For anyone who wants to get started with Data analysis, the first language that comes to mind is R or Python. And the reason why developers are now more inclined towards Python is due to its wide adaptability in the generic Software Development field. Hence, data analysis using python is one of the most heard terms for someone starting their journey into Data Science.
Why Data Analysis?
Now first, why Data Analysis? Well, it is the first step into knowing what type of data you are working with. It is the step where you find valuable patterns in data, which you might not see otherwise. Overall, it provides an intuitive understanding of the dataset in hand.

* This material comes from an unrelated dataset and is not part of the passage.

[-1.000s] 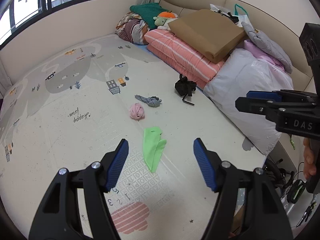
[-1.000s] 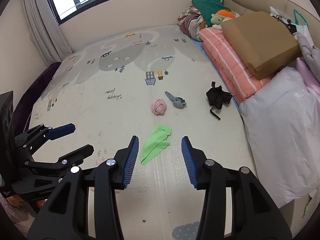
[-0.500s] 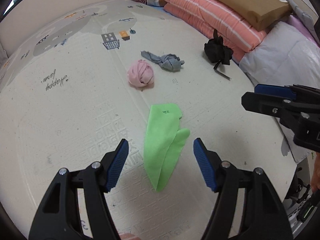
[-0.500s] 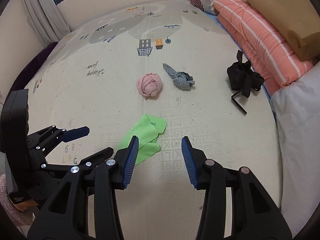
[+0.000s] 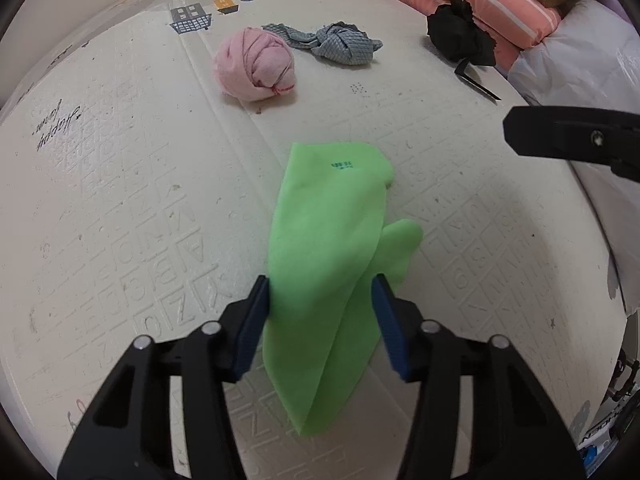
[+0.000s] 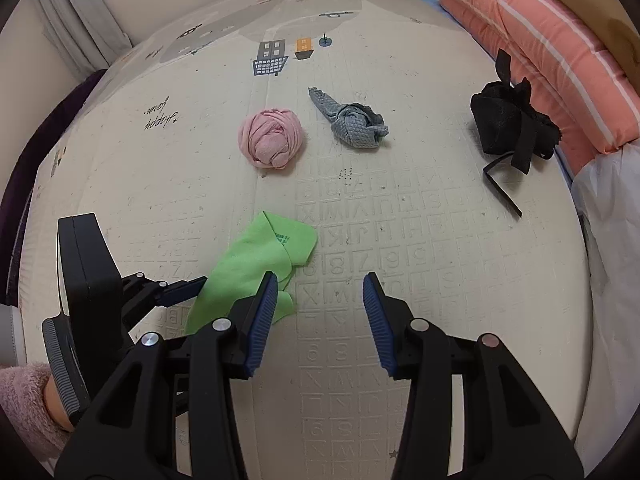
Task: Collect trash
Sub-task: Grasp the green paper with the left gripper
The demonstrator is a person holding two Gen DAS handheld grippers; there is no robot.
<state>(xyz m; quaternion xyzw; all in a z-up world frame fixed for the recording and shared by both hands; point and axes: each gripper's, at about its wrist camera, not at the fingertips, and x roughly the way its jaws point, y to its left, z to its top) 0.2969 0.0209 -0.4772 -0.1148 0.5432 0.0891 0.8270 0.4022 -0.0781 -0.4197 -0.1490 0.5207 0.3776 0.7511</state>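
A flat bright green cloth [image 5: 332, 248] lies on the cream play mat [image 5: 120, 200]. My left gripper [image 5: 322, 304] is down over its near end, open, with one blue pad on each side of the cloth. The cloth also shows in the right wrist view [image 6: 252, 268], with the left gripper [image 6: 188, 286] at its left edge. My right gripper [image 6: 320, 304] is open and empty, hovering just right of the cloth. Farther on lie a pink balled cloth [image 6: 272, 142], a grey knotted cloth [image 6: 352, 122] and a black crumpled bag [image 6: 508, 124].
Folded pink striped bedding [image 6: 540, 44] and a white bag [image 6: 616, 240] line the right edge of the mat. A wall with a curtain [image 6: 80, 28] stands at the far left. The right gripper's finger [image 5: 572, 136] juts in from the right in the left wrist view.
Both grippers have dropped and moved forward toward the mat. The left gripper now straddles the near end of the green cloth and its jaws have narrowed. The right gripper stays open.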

Here we do need to draw a line between data analysis and data pre-processing. Data pre-processing deals with modeling your dataset to make sure it is ready for training. Data analysis is to understand the dataset, which is a pre-step for data pre-processing. In data analysis, we try to model data to view it better and, hence, learn insights about the dataset in hand.
The second question is, why Python? Well, we already stated that Python is a widely adapted language. Yes, it is not the only choice when it comes to data analysis, but it is a pretty good one. Another reason why is that it is used more! Python is easy and has a large community of developers to help you regarding data analysis using python. Moreover, data analysis using Python is quite enjoyable because of the wide number of creative libraries it offers for data analysis and visualization.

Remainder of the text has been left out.